São acidentes que demandam acuradas investigações técnicas, às vezes de extrema complexidade, que podem durar muitos meses, mas que, antes dos laudos conclusivos, suscitam toda a sorte de especulações, palpites e 'teorias' sem comprovação, sobretudo lançando culpas 'definitivas' em pessoas ou sistemas - como que para dar resposta rápida ao sentimento de inconformismo e indignação da sociedade.
De um lado cria-se uma espécie de onda 'cívica' nacional, na acusação dos dois pilotos norte-americanos, Joe Lepore e Jan Palladino, que conduziam o Legacy - jato executivo recém-fabricado pela Embraer - a 37 mil pés, quando, por seu próprio plano de vôo de São José dos Campos a Manaus, a partir de Brasília deveria entrar em rota 'par' de 36 mil pés, visto que a aerovia Manaus-Brasília é de mão dupla e o Boeing teria que voar pela altitude 'ímpar' de 37 mil pés. Ainda não foi esclarecido o motivo pelo qual esses pilotos desrespeitaram o plano de vôo, não atenderam aos chamados dos controladores de terra, assim como não se sabe por que não funcionou o transponder (mecanismo que identifica o avião no radar) do Legacy.

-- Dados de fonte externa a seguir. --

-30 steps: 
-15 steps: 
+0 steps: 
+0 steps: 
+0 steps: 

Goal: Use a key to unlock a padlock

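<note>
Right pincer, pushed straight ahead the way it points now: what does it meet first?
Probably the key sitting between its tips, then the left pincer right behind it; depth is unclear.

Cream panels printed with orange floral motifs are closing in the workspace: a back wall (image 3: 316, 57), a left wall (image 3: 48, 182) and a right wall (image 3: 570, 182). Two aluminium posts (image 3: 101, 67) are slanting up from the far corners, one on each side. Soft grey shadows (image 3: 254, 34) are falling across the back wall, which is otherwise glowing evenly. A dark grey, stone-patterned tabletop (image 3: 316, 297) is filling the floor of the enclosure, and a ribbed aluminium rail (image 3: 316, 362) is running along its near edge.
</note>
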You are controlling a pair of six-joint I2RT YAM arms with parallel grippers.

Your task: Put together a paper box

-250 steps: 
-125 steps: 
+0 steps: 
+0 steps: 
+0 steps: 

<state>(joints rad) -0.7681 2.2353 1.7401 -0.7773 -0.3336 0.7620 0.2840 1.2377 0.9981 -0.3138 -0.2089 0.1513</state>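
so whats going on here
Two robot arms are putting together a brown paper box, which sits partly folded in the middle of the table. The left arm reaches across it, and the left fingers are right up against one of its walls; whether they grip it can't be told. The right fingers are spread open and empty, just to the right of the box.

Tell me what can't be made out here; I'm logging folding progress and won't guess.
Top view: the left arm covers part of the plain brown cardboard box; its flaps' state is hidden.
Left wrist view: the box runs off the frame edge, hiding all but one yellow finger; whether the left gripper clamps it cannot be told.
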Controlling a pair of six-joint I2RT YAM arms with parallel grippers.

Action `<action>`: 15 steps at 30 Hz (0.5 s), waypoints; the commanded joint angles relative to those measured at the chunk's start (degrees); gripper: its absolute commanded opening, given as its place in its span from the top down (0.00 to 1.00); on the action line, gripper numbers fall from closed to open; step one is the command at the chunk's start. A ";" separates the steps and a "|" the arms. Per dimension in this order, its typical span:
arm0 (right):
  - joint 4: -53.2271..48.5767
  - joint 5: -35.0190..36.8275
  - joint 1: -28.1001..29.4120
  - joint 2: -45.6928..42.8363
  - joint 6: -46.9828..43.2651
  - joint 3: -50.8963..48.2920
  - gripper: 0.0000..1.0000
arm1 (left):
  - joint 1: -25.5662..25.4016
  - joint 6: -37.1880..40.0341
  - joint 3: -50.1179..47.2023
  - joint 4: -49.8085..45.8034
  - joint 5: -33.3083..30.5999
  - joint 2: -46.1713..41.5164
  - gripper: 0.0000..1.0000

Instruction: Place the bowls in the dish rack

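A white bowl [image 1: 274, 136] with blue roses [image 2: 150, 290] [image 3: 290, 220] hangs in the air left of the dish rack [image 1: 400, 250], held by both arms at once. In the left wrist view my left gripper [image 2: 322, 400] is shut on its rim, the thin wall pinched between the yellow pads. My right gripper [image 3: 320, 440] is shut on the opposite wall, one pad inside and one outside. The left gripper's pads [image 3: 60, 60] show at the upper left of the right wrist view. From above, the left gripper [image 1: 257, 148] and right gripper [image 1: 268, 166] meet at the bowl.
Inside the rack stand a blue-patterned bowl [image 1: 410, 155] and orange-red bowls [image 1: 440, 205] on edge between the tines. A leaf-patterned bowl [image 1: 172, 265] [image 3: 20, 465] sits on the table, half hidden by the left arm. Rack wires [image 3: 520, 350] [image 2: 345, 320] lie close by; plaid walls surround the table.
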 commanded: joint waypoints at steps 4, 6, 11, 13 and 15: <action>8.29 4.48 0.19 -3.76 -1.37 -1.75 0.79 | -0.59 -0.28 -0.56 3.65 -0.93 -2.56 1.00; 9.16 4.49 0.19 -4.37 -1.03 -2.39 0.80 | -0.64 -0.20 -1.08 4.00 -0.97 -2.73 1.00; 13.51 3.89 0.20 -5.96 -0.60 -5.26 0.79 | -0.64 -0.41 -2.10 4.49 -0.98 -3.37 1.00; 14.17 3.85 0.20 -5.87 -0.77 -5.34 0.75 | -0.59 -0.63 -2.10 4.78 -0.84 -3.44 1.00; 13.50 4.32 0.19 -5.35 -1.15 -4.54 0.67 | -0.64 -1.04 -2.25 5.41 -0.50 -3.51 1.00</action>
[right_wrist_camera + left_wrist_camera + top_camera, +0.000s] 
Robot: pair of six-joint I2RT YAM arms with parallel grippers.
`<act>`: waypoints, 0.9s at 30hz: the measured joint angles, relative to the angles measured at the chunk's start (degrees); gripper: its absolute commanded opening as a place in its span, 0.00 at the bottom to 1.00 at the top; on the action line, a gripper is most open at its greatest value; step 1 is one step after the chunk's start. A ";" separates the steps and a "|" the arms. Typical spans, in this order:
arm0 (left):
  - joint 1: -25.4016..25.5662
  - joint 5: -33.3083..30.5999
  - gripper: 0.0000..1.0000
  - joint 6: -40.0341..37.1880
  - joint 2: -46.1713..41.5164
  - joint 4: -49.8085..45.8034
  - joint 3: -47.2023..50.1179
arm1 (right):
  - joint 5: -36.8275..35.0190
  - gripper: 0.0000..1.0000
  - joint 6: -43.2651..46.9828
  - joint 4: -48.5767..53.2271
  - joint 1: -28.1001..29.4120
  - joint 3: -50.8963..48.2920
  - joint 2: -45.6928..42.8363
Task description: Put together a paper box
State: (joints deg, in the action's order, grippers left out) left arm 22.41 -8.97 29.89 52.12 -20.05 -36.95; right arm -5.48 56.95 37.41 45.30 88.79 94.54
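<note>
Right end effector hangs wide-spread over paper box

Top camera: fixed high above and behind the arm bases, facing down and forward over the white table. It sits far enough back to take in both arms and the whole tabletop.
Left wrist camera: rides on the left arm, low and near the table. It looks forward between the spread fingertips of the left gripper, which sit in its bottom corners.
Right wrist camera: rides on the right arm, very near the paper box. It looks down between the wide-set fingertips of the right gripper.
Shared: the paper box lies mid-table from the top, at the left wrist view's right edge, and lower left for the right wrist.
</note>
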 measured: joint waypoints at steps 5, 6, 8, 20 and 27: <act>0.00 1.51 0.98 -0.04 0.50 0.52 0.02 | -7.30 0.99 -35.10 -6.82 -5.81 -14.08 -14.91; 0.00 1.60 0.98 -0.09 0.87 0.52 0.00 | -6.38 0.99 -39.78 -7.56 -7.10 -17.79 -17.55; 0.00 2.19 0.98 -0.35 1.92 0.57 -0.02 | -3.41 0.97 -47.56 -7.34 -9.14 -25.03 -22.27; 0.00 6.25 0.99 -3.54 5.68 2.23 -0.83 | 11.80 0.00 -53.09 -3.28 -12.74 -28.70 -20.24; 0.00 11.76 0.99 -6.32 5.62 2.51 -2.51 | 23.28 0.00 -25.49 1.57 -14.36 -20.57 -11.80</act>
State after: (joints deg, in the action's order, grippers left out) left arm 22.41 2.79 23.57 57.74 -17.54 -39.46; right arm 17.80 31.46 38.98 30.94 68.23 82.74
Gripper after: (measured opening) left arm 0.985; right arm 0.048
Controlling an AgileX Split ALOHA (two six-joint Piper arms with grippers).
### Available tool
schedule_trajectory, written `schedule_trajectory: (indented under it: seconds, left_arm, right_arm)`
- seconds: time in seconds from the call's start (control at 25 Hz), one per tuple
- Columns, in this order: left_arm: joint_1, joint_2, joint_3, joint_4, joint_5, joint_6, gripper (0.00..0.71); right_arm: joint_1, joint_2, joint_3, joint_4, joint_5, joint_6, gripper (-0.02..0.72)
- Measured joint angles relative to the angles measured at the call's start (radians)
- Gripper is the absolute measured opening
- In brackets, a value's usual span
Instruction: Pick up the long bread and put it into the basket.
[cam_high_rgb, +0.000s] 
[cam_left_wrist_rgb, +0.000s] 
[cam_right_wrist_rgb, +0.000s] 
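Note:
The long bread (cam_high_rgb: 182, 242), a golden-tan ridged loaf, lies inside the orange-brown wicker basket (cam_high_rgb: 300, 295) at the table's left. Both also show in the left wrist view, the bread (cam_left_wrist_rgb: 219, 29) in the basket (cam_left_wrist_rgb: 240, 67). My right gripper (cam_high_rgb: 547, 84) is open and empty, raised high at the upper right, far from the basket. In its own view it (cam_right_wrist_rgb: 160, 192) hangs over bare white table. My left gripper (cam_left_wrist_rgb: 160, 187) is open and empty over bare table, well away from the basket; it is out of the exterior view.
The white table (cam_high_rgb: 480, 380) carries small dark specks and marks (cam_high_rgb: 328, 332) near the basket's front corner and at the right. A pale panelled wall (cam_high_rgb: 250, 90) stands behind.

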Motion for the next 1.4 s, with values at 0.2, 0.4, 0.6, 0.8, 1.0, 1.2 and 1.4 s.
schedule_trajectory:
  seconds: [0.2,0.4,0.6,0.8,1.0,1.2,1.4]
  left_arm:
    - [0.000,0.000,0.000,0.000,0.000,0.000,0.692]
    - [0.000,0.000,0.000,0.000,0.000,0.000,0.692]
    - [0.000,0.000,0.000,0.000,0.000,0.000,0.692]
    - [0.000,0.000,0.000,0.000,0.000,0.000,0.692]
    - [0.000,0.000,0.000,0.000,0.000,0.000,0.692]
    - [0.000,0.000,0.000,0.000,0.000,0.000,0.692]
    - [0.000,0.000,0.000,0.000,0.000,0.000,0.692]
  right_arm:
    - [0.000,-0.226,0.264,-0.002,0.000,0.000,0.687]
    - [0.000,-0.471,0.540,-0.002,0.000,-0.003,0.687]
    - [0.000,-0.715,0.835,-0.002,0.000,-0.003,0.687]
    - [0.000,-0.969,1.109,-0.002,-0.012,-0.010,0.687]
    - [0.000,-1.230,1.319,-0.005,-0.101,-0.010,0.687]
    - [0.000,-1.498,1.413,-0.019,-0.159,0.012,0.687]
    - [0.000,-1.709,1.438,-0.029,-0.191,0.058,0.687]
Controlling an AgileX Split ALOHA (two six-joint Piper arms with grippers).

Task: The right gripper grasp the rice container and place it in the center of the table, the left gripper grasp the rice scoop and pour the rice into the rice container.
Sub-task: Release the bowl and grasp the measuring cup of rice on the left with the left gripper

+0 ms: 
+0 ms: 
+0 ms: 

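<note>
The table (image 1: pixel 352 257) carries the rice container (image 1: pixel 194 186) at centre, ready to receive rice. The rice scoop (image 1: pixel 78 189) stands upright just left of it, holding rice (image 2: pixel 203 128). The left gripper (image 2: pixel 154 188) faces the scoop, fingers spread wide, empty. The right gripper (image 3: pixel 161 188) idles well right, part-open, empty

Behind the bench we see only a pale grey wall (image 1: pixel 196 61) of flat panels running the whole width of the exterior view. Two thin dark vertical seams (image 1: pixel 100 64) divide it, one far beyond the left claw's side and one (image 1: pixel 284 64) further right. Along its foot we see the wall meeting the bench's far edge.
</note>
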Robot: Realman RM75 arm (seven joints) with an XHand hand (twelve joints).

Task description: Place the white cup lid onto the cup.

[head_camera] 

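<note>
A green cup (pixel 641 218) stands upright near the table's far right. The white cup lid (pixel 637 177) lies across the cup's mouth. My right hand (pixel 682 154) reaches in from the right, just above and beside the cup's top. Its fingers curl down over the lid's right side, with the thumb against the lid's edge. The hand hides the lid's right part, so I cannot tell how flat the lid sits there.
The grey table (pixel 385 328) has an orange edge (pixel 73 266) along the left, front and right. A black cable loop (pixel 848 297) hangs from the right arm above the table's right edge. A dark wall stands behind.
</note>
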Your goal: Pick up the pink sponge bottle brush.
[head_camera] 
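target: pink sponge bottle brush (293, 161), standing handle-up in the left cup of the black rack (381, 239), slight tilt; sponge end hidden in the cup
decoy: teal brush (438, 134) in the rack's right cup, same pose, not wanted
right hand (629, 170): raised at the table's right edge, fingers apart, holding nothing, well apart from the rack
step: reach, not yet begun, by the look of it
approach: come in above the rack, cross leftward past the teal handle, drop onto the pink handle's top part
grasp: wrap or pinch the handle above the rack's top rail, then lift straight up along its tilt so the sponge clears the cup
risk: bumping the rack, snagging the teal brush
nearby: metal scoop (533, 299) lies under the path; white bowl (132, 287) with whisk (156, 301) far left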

É verdade que o fato de ter sido passageiro do Legacy o jornalista Joe Sharkey, do The New York Times, que não perdeu a oportunidade de escrever matéria em seu jornal, colocando em dúvida o sistema de controle de vôos do Brasil - afora outras matérias, no mesmo jornal, supondo defeito do transponder na aeronave de fabricação brasileira -, foi um fator de acirramento de ânimo que levou a duras respostas das autoridades brasileiras, como a do presidente da Infraero, brigadeiro José Carlos Pereira, nestes termos: 'Ele não tem autoridade técnica nenhuma para falar sobre coisa nenhuma relacionada ao controle aéreo. Ele não tem conhecimento técnico para isso.' E completou, em compreensível defesa: 'O Brasil, de alguma forma, está no grupo 1 do mundo em termos de organização de aviação civil, tráfego aéreo e segurança de vôo, no mesmo nível que os Estados Unidos e a União Européia.' Embates 'nacionalistas' à parte, o brigadeiro deveria lembrar que terríveis acidentes aéreos - por falhas mecânicas ou humanas - também têm ocorrido naquelas partes desenvolvidas do mundo.
Mas em termos de precipitação de conclusões antes de laudos conclusivos, o advogado criminalista e ex-ministro da Justiça José Carlos Dias, mal foi contratado pelos dois pilotos norte-americanos para defendê-los perante as autoridades brasileiras, já tinha em mente a plena convicção do sucedido - como se no jato executivo estivesse, na hora do acidente. Disse ele, peremptório, que os dois pilotos 'nunca desligaram' o transponder e só não seguiram o plano de vôo por uma falha na comunicação com o controle do tráfego aéreo. 'Eles estavam seguindo o plano de vôo estritamente. Ao se aproximarem de Brasília, entraram em contato com a torre, para checar se deveriam mesmo diminuir a altitude, e não conseguiram se comunicar' - afirmou o advogado, contratado pela empresa de táxi aéreo americana ExcelAire, dona do Legacy. Como não poderia deixar de ser, tal afirmação foi prontamente contestada por pilotos brasileiros e pela Aeronáutica, cujos aviões de aferição de instrumentos fizeram 12 horas de vôo na rota percorrida pelo Legacy e não detectaram falha alguma nos sistemas de comunicação e radar.
Certamente muitos choques de argumentos e críticas ainda virão à tona, de parte a parte, com acirramento. O mais importante, no entanto, por mais que comova a grande tragédia, é recuperar-se a serena racionalidade, sem descabidas disputas (do tipo Brasil vs. EUA), até para que desgraças dessa espécie não venham a se repetir, pela falta de conhecimento de suas verdadeiras causas.